Op grond van het voorgaande zal de gevorderde verklaring voor recht dat KAW aansprakelijk is uit hoofde van een toerekenbare tekortkoming worden afgewezen. De andere vorderingen van de gemeente delen dat lot.
4.17.
De gemeente zal als de in het ongelijk gestelde partij in de proceskosten worden veroordeeld.
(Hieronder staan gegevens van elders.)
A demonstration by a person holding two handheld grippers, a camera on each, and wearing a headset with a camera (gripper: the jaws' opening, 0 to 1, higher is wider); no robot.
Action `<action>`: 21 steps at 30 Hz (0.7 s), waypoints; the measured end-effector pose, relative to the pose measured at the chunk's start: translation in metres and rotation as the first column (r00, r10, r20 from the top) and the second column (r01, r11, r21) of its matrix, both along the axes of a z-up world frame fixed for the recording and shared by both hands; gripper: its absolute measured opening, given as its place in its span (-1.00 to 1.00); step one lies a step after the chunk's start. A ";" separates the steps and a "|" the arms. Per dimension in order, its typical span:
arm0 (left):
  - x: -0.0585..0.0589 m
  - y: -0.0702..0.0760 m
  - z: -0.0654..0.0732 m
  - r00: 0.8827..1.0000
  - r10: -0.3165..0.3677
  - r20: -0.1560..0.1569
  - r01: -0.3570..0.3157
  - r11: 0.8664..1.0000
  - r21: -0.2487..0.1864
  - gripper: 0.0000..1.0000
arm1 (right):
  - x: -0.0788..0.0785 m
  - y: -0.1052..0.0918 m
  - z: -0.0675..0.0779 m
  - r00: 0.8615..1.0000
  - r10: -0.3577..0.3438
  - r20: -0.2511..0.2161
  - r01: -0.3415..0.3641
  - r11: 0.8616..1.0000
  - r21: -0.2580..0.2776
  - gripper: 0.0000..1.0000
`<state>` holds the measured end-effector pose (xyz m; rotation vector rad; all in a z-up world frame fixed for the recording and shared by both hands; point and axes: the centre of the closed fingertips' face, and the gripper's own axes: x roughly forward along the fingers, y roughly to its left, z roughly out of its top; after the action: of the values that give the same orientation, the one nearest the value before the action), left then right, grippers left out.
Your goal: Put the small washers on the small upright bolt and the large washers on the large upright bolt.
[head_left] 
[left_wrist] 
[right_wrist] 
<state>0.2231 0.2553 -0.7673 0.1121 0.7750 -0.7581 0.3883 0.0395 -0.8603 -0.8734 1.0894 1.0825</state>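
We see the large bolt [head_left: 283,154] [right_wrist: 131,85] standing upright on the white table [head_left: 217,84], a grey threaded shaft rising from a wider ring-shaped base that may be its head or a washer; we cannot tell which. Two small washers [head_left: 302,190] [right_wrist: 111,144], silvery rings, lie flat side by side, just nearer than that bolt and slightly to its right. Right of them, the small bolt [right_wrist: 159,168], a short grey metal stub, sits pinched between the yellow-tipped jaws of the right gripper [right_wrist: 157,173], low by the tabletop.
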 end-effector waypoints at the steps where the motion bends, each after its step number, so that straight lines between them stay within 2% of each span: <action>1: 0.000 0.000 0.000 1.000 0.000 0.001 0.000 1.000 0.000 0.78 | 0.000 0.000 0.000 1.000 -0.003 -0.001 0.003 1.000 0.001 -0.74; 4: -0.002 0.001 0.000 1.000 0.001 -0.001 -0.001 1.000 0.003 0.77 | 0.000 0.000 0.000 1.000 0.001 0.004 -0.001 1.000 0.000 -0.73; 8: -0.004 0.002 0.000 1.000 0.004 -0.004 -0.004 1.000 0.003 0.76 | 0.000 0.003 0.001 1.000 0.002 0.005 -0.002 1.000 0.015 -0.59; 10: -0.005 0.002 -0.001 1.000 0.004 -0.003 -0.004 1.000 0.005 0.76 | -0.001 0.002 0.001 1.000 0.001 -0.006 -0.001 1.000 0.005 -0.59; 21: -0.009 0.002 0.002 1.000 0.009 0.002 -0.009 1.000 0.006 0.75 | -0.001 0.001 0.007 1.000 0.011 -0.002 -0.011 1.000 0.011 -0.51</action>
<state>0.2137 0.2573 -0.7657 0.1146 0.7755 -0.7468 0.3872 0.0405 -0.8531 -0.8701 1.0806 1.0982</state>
De kosten aan de zijde van KAW worden begroot op:
- explootkosten € 0,00
- griffierecht 3.946,00
- getuigenkosten 0,00
- deskundigen 0,00
- overige kosten 0,00
- salaris advocaat
4.804,00(2,0 punten × tarief € 2.402,00)
Totaal € 8.750,00
4.18.
De gevorderde wettelijke rente over de kosten en nakosten zal worden toegewezen op de wijze zoals hierna in het dictum is vermeld.

5.De beslissing

De rechtbank
5.1.
wijst de vorderingen af,
5.2.
veroordeelt de gemeente in de proceskosten, aan de zijde van KAW tot op heden begroot op € 8.750,00, te vermeerderen met de wettelijke rente met ingang van veertien dagen na de betekening van dit vonnis tot aan de voldoening;
5.3.
veroordeelt de gemeente in de na dit vonnis ontstane kosten, begroot op € 157,00 aan salaris advocaat, te vermeerderen, onder de voorwaarde dat de gemeente niet binnen 14 dagen na aanschrijving aan het vonnis heeft voldaan en er vervolgens betekening van de uitspraak heeft plaatsgevonden, met een bedrag van € 82,00 aan salaris advocaat en de explootkosten van betekening van de uitspraak, en te vermeerderen met de wettelijke rente als bedoeld in art. 6:119 BW over de nakosten met ingang van veertien dagen na de betekening van dit vonnis tot aan de voldoening,
5.4.
verklaart dit vonnis wat betreft de kostenveroordeling uitvoerbaar bij voorraad.
Dit vonnis is gewezen door mr. H.T.J.F. Verhappen en in het openbaar uitgesproken op 29 april 2020.